Let’s start with music. A friend recommended to me the Trumpet Concerto by Mieczyslaw Weinberg. Do you even know who Weinberg is? He was one of those Soviet composers who was virtually unknown in the West, and who is now being discovered (not rediscovered, but discovered). He was a good friend of Dmitri Shostakovich, and very well known in the Soviet Union. He lived until 1996. His concerto might remind you a little of Stravinsky, a little of Shostakovich and, for me at least, a little for Russian contemporary art of the early 20th century. I recommend you listen to it.

Let’s go to a podcast. I listened this week to a presentation by Douglas Murray, a conservative British journalist and associate editor of The Spectator. He spoke about antisemitism, the war in Gaza, and to a lesser extent about American campus protests to an audience in Rotterdam, Netherlands. I recommend you listen to/watch it.

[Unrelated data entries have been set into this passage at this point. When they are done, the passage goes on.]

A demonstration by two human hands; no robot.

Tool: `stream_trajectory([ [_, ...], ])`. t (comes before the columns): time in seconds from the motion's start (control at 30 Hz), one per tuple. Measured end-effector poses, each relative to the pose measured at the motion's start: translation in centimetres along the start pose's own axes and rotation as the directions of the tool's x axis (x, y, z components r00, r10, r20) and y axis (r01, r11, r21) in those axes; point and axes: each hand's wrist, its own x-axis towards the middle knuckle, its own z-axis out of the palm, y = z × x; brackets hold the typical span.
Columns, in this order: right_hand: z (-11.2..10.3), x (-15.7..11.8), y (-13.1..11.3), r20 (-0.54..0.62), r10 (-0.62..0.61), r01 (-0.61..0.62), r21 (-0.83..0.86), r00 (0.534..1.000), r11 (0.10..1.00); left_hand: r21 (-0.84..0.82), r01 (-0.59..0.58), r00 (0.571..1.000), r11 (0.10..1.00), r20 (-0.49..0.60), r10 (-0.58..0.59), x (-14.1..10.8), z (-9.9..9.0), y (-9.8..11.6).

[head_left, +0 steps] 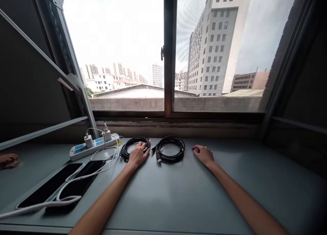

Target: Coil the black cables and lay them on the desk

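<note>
Two coils of black cable with plug ends lie side by side on a grey-blue table (163,201). My left hand (137,155) is on the left cable coil (125,147), at its right side. Its fingers reach into the ring and the thumb lies along the outer edge, with the strands between them. The right cable coil (170,158) lies flat, a short way from both hands, its plugs on its left side. My right hand (204,154) rests on the table to the right of that coil, fingers curled in, with nothing visible in it.
A white power strip (95,146) with plugged-in chargers stands at the back left. White charging cables (84,177) run over two dark phones (51,185). Another person's hand (9,160) shows at the left edge. Behind the table is a window (167,58), with metal shelf posts beside it.
</note>
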Motion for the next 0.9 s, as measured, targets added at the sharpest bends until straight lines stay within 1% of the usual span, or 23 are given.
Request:
stream_trajectory([
  [0.13, -0.1, -0.3, 0.0, 0.005, -0.008, 0.008, -0.023, 1.000, 1.000, -0.018, 0.023, 0.997, 1.000, -0.069, -0.024, -0.3, -0.2, 0.2],
  [0.37, -0.2, -0.5, 0.0, 0.023, -0.007, 0.007, -0.040, 1.000, 0.999, -0.051, 0.061, 0.986, 0.997, -0.155, -0.068, -0.2, -0.1, 0.0],
  [0.47, -0.2, -0.3, 0.0, 0.022, -0.006, 0.007, -0.049, 1.000, 0.999, -0.091, 0.102, 0.970, 0.991, -0.211, -0.119, 0.0, -0.5, 0.2],
  [0.53, -0.2, -0.3, 0.0, 0.015, -0.007, 0.008, -0.054, 1.000, 0.998, -0.127, 0.154, 0.945, 0.980, -0.272, -0.184, 0.1, -0.9, 0.3],
  [0.63, -0.2, -0.2, 0.0, 0.005, -0.018, 0.019, -0.063, 1.000, 0.998, -0.182, 0.241, 0.888, 0.953, -0.354, -0.292, 0.4, -1.8, 0.0],
  [0.7, -0.2, -0.2, -0.1, 0.003, -0.025, 0.025, -0.068, 1.000, 0.997, -0.212, 0.298, 0.846, 0.931, -0.392, -0.360, 0.6, -2.3, -0.4],
  [0.77, -0.2, -0.3, -0.1, 0.003, -0.025, 0.025, -0.071, 1.000, 0.997, -0.239, 0.322, 0.819, 0.916, -0.414, -0.396, 0.5, -2.6, -0.8],
  [0.83, -0.2, -0.3, -0.1, 0.007, -0.023, 0.023, -0.072, 1.000, 0.997, -0.297, 0.272, 0.819, 0.915, -0.428, -0.382, 0.4, -2.7, -0.9],
  [0.9, -0.2, -0.3, -0.1, 0.013, -0.023, 0.024, -0.070, 1.000, 0.997, -0.401, 0.167, 0.819, 0.901, -0.452, -0.353, 0.2, -2.7, -0.9],
])
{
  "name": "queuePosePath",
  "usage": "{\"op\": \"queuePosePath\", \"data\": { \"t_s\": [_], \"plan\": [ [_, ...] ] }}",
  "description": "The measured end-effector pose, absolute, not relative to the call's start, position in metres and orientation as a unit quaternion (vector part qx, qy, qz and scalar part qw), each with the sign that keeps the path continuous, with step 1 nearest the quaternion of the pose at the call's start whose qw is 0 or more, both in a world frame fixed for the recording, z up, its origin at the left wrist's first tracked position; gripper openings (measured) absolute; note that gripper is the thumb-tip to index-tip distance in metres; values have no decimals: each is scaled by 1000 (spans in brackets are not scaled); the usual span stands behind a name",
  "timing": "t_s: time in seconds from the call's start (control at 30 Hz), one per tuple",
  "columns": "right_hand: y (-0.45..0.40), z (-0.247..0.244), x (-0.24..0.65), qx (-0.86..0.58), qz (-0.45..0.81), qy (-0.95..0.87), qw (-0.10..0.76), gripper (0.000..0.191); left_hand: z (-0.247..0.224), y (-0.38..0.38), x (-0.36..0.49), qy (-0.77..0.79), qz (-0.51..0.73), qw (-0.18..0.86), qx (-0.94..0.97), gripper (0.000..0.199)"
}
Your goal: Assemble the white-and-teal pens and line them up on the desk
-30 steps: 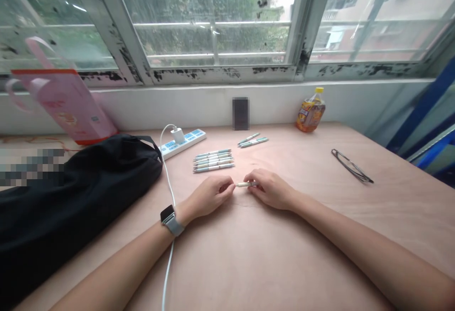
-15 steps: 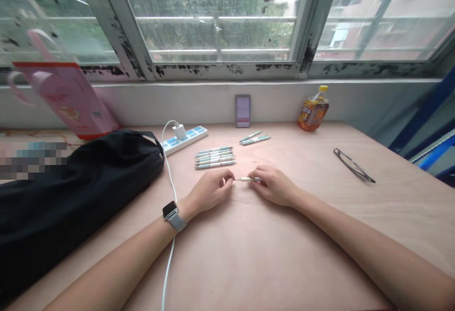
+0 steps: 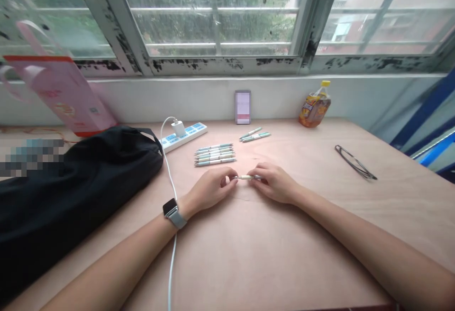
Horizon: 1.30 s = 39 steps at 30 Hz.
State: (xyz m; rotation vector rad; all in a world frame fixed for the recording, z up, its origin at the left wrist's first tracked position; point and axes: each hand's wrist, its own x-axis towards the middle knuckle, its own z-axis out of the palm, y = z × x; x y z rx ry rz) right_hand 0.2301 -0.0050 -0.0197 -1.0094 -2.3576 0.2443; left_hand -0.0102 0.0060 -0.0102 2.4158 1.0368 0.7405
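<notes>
Head view, clock directions taken from the pen point(image 3: 246, 177) between the two hands: the pink bag point(image 3: 80, 100) leans near ten o'clock, with the black bag point(image 3: 92, 192) slumped at nine. The left forearm, a watch point(image 3: 174, 212) at its wrist, comes in from eight and passes over the white cable point(image 3: 171, 268). The left hand point(image 3: 213, 185) is curled, thumb and forefinger pinching the pen's thin end. At ten o'clock are the power strip point(image 3: 194, 132) and, closer in, a row of pens point(image 3: 215, 154). The pen itself lies level, just over the tabletop point(image 3: 270, 254) or on it; which, I cannot tell. The phone point(image 3: 243, 107) stands at twelve, two more pens point(image 3: 255, 135) just in front of it. The right hand point(image 3: 273, 183), its forearm slanting in from four, grasps the barrel between bent fingers and thumb. The bottle point(image 3: 314, 108) is between one and two, the glasses point(image 3: 355, 161) at three.

Half a second ago a thin strip showed between left fingertips and barrel; now that gap is shorter. The phone, dark a second ago, is lit.
</notes>
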Motion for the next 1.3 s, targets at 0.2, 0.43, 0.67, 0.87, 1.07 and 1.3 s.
{"op": "queuePosePath", "data": {
  "t_s": [0.2, 0.43, 0.67, 0.87, 1.07, 1.3],
  "plan": [
    [-9, -18, 226, -356, 92, -886, 282, 17, -8, 2, -9, 353, 208, 137, 902, 16],
    [-1, -18, 237, -393, 68, -879, 260, 14, -8, 10, -13, 418, 247, 141, 863, 15],
    [8, -17, 250, -456, 35, -859, 231, 13, -7, 14, -17, 446, 275, 173, 834, 17],
    [4, -13, 246, -447, 22, -866, 226, 17, -6, 12, -15, 449, 268, 162, 837, 16],
    [-2, -18, 230, -382, 49, -879, 282, 14, -6, 8, -11, 398, 252, 180, 864, 16],
    [2, -22, 227, -403, 82, -864, 291, 6, -8, 8, -11, 402, 257, 171, 862, 13]
  ]
}}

Murray is a conservative, to be sure, but I think that what he says makes a lot of sense. He talks about the historical foundation of antisemitism, and how it relates to the way that so many in the world react to Israel even if they aren’t conscious of it. Why they react to what the Jews are doing in Gaza, more than what Gaza wants to do in Israel, and more than what non-Jews are doing in, say, Ukraine, South Sudan or Yemen, to name just a few places. In his presentation, he does mention the church as an important institution in the development of antisemitism, but in response to a question from the audience, he lists “envy” as perhaps the most important contemporary cause of continuing antisemitism.

This is in contrast to Rabbi Yossy Goldman of the Sydenham-Highlands North Hebrew Congregation in Johannesburg, whom I also listened to and watched recently, and who thought the prime cause today of antisemitism is that Jews are “disturbers” whenever they are in the minority. Their ideas as to social justice, globalism, and so forth are often at odds with the majority community.

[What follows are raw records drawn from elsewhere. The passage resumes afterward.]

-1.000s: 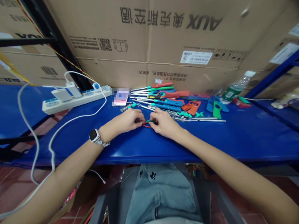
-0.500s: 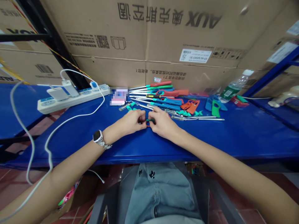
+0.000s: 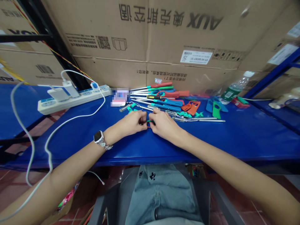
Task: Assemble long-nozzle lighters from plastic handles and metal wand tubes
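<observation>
At the middle of the blue table, my left hand and my right hand meet with bent, closed fingers. Between the fingertips shows a small piece with a thin green part and a red part; most of it is hidden, so its kind cannot be told. Just beyond my knuckles lie several long-nosed lighters with blue, red and green handles and silver tubes. Loose orange handle pieces, small teal parts and bare metal tubes are to the right of them.
A white power strip with plugs and a white cable occupies the left side. Cardboard boxes rise behind the blue table. Toward the back right are a plastic bottle and a green handle piece.
Both hands stay in almost the same place, fingers still pinched together. Slightly less of the green part shows between them; the things on the table have not moved.
</observation>
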Motion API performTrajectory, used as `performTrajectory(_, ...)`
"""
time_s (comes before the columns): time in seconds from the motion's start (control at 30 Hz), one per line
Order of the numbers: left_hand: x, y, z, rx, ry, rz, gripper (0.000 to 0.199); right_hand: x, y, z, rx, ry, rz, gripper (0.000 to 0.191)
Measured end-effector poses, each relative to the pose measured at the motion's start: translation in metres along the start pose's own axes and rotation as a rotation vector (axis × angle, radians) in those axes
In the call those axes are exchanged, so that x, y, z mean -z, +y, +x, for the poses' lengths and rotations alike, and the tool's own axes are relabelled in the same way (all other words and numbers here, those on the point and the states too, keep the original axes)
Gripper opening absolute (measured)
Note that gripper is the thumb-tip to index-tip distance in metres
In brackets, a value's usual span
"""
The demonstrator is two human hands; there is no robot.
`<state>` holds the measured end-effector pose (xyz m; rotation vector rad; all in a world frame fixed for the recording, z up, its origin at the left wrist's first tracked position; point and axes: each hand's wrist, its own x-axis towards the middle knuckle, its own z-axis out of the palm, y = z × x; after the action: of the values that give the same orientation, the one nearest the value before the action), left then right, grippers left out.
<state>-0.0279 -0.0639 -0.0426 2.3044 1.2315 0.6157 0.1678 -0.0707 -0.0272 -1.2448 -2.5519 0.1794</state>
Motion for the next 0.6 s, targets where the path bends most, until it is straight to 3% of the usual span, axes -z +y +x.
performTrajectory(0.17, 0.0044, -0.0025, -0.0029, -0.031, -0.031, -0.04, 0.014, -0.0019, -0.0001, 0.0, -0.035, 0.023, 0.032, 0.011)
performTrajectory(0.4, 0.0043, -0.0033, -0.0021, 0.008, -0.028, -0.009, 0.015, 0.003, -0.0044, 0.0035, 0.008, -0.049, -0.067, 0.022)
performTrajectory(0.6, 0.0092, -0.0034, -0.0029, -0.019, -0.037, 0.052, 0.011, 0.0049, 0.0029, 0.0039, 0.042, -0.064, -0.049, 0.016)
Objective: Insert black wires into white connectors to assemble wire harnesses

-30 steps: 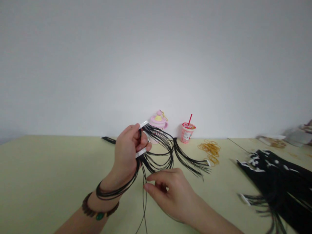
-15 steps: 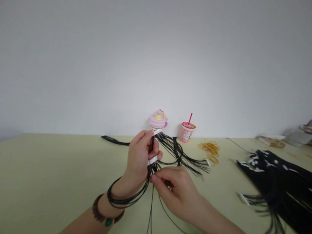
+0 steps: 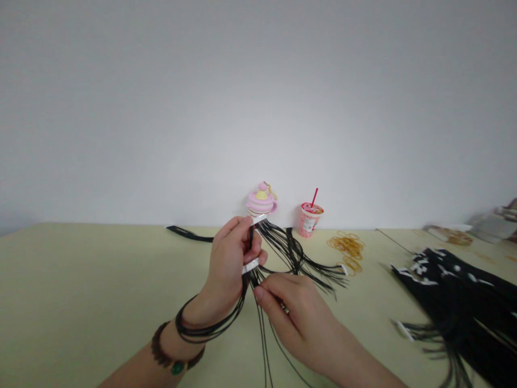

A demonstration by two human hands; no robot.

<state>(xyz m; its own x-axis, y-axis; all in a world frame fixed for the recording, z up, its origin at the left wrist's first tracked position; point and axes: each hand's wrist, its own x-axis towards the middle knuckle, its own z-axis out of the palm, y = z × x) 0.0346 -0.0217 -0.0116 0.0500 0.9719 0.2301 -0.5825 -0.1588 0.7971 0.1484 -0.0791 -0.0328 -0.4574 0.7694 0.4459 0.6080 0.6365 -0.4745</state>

Perhaps it is a combination of the two, and these two presentations do give you ways to think about the problem that might be helpful and useful.

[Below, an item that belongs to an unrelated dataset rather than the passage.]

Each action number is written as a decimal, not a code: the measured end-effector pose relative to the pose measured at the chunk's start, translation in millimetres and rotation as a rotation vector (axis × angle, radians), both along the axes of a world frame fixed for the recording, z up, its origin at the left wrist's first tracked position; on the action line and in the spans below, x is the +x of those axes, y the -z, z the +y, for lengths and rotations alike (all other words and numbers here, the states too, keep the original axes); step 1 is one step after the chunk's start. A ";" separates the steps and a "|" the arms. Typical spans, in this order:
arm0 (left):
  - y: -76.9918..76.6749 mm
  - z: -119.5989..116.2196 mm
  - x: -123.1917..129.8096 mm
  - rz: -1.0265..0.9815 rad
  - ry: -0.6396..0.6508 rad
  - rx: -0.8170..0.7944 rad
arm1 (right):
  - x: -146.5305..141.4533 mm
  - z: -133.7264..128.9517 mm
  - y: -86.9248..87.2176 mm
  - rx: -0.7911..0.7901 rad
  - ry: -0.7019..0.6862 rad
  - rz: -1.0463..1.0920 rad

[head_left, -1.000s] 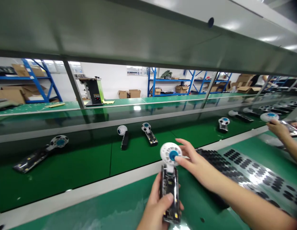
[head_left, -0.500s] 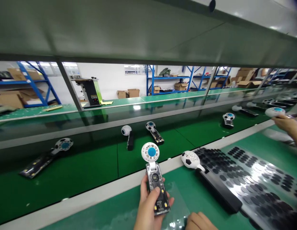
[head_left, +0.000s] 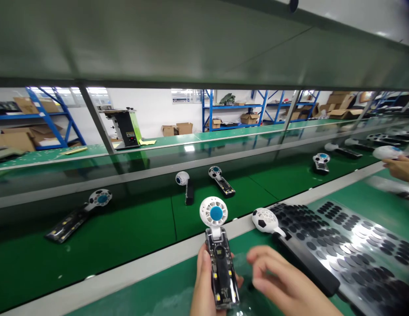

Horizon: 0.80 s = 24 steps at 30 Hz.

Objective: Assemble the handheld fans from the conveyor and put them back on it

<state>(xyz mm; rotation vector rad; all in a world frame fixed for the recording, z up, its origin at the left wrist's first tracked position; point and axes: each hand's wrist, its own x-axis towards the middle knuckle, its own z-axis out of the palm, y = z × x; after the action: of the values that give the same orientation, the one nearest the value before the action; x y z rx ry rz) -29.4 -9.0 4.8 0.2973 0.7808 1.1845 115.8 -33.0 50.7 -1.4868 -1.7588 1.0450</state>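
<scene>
My left hand [head_left: 204,281] is closed around a handheld fan [head_left: 222,267]. Its clear body shows a dark circuit board with yellow squares, and a blue disc sits in the middle of its white round head. Just right of it, my right hand [head_left: 283,278] hovers with loosely curled, slightly blurred fingers. I see nothing between them. A second fan [head_left: 264,220], with a football-patterned head and black handle, lies beyond my right hand, across the edge of a sheet of black round stickers [head_left: 349,239].
Several fans lie on the green conveyor belt [head_left: 132,237], one [head_left: 100,198] at the left. A pale rail [head_left: 148,276] divides belt from bench. Overhead is a low grey panel [head_left: 158,44]. At far right, another person's hand [head_left: 400,169] holds a fan.
My right hand has risen from the bottom edge toward the fan in my left hand. That fan is slightly farther right in view. The fans on the belt have shifted right.
</scene>
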 end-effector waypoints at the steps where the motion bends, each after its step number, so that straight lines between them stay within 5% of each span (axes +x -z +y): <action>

Going back to Douglas Murray, I should add that he talks not only about the causes of antisemitism, but the results. Wherever there is pervasive antisemitism, he says, there is a society in trouble, trouble beyond the antisemitism. The Jews, he says, are the canaries in the coal mine. But rather than treat them as such as search for what is wrong, it is often easier, apparently, simply to shoot the canaries, as if this will help. It doesn’t.

That’s it for my writing today, because I would like you to at least start these attachments, in the hope that you will want to see them through.